ORADISC LICENSE AGREEMENT

The following are the terms and conditions under which Company and Investor hereby agree to cooperate regarding Oradisc, as specified in greater detail in Appendix C. In consideration of entering this Binding Term Sheet, it is agreed that the proposed license fee of US $250,000 is waived. Company and Investor (or his nominee, see Sub-Section III.1.2 below) will incorporate in a formal License Agreement fully executed by Company and Investor, whereby it is understood and agreed that the parties are bound by their mutual undertakings and commitments under this Section III already by the signing hereof The parties agree to negotiate in good faith to incorporate the terms set forth herein into such License Agreement.

1.  
BACKGROUND.

1.1.  
Company is a materials research and development company focused on the creation of technologies for the treatment of oral conditions.

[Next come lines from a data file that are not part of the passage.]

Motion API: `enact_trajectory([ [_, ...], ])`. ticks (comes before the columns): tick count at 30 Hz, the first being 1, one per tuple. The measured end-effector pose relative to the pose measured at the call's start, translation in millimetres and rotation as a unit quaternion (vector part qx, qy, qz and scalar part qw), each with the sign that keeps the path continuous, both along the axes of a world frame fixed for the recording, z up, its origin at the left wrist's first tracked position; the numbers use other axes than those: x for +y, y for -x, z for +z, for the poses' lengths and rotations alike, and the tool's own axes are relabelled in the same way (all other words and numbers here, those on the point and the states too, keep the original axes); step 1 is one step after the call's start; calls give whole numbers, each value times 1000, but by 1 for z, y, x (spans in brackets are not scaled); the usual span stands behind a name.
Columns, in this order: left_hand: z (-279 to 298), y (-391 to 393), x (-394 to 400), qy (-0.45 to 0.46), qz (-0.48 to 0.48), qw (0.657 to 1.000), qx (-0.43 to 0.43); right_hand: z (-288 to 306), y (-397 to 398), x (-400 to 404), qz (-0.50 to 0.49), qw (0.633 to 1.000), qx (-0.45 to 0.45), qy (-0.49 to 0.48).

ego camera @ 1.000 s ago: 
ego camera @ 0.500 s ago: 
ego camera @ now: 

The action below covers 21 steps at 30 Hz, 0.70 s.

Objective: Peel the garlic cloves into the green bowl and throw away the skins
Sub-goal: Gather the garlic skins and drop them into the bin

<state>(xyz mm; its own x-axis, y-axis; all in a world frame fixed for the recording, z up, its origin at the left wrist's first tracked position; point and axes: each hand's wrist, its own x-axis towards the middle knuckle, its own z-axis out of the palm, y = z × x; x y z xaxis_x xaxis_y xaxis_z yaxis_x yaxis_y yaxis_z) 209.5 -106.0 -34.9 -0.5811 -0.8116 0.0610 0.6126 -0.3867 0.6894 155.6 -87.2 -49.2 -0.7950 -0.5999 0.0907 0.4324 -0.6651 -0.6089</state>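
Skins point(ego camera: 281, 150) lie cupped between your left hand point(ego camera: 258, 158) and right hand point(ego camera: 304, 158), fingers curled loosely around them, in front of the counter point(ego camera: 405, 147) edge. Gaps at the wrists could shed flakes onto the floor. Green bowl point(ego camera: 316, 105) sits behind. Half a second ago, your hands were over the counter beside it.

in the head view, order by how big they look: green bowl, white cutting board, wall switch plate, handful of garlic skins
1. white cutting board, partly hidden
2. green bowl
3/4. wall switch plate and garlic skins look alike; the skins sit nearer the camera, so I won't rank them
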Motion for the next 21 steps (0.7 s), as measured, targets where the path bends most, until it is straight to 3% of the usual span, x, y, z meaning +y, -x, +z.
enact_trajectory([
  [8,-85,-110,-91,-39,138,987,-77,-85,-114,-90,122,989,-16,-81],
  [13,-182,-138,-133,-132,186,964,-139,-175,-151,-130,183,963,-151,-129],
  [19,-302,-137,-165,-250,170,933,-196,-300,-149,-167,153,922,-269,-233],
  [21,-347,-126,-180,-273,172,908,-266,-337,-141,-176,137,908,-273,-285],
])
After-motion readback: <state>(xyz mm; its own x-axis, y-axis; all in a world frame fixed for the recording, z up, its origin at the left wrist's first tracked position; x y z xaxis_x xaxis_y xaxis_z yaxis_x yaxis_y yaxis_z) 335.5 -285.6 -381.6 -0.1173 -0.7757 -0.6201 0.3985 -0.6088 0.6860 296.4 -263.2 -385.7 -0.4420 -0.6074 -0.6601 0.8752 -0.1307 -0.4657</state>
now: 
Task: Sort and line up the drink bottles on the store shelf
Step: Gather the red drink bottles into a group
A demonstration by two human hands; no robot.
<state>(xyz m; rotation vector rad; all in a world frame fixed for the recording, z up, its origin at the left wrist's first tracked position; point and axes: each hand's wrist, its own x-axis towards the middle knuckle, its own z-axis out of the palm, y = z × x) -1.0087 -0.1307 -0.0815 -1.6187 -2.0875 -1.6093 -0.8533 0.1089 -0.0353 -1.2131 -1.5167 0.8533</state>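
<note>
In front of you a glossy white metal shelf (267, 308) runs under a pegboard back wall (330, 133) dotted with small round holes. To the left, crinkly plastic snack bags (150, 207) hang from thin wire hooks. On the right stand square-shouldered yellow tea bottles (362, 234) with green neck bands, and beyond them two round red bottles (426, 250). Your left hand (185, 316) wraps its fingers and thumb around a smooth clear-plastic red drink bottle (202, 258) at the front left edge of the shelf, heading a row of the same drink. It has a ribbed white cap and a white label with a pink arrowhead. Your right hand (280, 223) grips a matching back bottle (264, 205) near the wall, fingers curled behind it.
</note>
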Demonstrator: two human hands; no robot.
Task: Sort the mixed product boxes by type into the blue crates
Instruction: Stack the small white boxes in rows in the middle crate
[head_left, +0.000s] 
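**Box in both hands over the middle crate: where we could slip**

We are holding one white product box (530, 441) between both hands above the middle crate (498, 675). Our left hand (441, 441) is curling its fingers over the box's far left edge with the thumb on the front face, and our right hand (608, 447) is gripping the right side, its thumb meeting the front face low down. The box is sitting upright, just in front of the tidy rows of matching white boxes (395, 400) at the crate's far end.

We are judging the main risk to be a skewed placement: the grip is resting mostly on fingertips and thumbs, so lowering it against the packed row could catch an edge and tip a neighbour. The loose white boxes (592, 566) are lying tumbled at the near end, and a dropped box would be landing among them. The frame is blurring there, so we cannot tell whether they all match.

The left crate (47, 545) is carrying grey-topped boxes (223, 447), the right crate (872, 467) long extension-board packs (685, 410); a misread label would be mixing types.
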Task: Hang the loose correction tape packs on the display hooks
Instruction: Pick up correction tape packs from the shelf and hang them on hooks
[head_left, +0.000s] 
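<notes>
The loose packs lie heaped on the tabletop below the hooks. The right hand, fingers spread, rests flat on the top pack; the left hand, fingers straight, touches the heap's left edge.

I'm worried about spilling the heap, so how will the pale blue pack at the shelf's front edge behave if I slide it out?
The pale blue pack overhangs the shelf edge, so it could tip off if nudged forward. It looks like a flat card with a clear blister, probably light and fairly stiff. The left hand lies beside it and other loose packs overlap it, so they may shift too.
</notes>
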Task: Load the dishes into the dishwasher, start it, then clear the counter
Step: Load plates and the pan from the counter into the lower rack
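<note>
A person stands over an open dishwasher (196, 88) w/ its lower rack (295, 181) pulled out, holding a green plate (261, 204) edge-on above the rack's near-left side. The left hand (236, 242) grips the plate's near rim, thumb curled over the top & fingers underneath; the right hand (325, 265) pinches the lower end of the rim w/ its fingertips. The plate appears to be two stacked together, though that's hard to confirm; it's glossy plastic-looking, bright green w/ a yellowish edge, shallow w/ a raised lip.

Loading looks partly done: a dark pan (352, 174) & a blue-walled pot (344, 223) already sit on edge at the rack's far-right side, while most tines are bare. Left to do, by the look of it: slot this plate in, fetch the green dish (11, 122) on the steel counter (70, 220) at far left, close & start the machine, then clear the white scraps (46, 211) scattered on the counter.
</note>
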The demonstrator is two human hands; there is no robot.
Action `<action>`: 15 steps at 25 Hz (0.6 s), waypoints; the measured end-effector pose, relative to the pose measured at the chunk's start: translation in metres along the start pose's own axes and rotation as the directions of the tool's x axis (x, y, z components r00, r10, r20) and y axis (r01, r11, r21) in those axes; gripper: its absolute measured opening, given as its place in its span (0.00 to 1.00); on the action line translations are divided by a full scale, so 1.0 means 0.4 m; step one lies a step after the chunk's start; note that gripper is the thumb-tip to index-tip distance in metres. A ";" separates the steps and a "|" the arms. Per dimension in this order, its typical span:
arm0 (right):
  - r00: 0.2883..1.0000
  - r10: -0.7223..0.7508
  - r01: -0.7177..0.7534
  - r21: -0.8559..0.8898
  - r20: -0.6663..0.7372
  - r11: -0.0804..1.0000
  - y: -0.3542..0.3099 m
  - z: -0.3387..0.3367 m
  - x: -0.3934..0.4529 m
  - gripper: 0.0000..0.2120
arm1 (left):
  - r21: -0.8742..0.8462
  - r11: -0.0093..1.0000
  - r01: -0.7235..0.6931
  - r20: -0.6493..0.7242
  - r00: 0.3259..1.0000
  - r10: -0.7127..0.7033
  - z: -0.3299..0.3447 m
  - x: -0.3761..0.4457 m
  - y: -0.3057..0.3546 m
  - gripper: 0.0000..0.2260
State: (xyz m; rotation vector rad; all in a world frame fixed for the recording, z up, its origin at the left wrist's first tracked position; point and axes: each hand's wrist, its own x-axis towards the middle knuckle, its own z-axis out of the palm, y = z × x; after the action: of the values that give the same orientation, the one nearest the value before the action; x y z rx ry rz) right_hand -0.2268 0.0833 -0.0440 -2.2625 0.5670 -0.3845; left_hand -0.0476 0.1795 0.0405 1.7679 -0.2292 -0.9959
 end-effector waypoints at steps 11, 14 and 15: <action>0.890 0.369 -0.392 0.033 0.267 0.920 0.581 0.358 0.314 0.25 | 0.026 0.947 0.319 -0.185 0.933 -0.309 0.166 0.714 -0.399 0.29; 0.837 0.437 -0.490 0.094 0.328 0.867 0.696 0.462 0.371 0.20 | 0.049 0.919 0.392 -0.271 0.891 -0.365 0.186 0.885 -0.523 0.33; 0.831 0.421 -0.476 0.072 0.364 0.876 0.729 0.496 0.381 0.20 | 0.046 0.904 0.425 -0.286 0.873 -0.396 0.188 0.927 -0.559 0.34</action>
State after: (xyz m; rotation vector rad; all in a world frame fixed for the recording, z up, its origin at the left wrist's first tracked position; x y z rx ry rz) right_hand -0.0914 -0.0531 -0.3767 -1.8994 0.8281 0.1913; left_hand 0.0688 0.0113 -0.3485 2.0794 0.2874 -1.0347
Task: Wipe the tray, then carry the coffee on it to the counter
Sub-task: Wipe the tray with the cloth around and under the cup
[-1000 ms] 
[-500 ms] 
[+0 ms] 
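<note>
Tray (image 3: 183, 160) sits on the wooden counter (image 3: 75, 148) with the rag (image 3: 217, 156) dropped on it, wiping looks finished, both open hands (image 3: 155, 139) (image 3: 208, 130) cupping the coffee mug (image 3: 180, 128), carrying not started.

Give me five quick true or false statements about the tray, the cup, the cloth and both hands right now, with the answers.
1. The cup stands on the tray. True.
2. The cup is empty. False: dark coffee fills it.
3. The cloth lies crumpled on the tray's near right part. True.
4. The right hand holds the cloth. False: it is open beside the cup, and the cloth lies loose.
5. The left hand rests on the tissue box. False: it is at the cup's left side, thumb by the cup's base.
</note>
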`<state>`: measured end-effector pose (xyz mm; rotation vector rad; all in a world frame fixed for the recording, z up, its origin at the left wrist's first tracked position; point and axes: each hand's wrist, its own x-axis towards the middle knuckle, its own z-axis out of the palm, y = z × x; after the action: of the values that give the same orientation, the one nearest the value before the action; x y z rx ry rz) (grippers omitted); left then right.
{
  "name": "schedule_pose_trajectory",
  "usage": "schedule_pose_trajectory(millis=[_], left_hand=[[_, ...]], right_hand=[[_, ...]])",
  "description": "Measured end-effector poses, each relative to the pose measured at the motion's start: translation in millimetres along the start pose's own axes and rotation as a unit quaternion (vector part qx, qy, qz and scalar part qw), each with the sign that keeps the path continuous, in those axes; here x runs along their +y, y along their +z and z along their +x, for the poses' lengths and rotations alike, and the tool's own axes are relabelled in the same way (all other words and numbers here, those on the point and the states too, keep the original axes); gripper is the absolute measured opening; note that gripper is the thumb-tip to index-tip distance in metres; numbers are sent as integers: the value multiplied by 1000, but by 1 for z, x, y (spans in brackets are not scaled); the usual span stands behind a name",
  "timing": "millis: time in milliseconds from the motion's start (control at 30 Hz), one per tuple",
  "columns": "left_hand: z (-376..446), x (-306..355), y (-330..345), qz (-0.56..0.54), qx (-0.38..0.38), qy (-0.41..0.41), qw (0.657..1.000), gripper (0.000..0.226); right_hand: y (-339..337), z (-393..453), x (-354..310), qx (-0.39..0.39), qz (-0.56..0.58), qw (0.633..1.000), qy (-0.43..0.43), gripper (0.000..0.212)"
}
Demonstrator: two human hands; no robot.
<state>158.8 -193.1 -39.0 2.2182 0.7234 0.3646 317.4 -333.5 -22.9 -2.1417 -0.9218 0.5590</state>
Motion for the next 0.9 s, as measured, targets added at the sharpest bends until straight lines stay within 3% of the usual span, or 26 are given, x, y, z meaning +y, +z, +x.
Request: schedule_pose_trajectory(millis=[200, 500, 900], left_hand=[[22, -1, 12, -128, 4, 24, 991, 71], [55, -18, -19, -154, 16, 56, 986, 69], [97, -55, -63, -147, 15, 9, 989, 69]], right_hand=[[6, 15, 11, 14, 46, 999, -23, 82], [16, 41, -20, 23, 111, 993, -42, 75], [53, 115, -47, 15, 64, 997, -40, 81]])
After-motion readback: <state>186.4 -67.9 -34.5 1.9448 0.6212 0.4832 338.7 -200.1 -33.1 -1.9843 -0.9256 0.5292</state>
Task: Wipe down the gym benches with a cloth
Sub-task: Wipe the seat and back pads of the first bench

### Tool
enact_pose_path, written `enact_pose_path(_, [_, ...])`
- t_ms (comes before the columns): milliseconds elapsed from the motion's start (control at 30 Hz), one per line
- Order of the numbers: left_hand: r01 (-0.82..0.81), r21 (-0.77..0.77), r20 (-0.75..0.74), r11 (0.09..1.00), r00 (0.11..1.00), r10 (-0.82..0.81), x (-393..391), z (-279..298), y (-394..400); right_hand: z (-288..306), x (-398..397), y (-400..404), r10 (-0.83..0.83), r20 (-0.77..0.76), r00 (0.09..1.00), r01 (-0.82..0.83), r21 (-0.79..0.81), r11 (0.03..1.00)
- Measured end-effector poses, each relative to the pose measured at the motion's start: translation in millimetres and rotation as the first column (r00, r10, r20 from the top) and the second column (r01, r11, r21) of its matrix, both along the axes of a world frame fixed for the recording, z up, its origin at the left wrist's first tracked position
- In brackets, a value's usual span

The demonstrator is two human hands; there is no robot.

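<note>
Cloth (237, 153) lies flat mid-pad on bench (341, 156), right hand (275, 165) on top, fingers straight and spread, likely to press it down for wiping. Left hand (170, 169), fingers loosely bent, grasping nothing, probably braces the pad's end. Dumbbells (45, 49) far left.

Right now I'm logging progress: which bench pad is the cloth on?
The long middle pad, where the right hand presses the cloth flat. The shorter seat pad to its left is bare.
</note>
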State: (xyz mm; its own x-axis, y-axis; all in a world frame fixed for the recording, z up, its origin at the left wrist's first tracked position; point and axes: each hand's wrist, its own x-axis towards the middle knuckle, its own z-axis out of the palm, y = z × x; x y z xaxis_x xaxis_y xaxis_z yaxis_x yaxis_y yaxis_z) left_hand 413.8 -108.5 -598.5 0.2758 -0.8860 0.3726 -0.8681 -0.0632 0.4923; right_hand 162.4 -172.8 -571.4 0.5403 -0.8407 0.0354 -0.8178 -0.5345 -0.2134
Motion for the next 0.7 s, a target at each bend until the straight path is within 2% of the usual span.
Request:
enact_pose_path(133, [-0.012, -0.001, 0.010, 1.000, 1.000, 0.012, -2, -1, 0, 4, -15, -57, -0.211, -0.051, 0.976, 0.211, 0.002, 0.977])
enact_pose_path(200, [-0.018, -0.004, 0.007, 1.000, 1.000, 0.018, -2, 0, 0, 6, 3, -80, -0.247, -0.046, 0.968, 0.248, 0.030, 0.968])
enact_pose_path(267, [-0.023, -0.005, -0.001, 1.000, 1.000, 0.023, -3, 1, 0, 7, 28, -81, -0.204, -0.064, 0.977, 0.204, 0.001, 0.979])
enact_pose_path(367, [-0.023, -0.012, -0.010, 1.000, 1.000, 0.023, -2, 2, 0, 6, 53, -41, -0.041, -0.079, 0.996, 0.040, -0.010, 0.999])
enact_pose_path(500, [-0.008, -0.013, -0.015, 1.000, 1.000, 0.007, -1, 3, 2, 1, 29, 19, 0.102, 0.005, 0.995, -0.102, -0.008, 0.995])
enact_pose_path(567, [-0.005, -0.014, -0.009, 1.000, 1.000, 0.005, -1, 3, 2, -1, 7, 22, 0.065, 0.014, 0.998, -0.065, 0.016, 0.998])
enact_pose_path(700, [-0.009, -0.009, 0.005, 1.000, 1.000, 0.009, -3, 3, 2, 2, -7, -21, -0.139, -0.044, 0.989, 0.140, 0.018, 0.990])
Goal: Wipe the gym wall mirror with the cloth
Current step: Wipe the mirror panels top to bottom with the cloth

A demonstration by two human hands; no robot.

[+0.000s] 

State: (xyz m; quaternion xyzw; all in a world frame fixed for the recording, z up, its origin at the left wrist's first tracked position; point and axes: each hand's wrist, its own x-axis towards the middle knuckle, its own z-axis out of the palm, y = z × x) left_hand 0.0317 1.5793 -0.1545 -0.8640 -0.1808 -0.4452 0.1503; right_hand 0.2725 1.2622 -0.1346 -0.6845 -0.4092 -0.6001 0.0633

Company has developed OraDisc™ using its proprietary mucoadhesive film technology.

1.2.  
Investor (or a nominee appointed by Investor, preferably a company affiliated to the Investor; should Investor fail to appoint a nominee within 14 (fourteen) days from the signing of this Binding Term Sheet, Investor shall remain Company’s counter-party for the purpose of the Oradisc License Agreement) is appointed the exclusive licensee (with the right to sublicense  subject to Company approval which will not be unreasonably withheld) in the Field of Use for Company’s proprietary mucoadhesive film technology Products, including benzocaine, amlexanox (exclusive of Europe) remineralization, fluoride, de-sensitizing and long acting breath freshener.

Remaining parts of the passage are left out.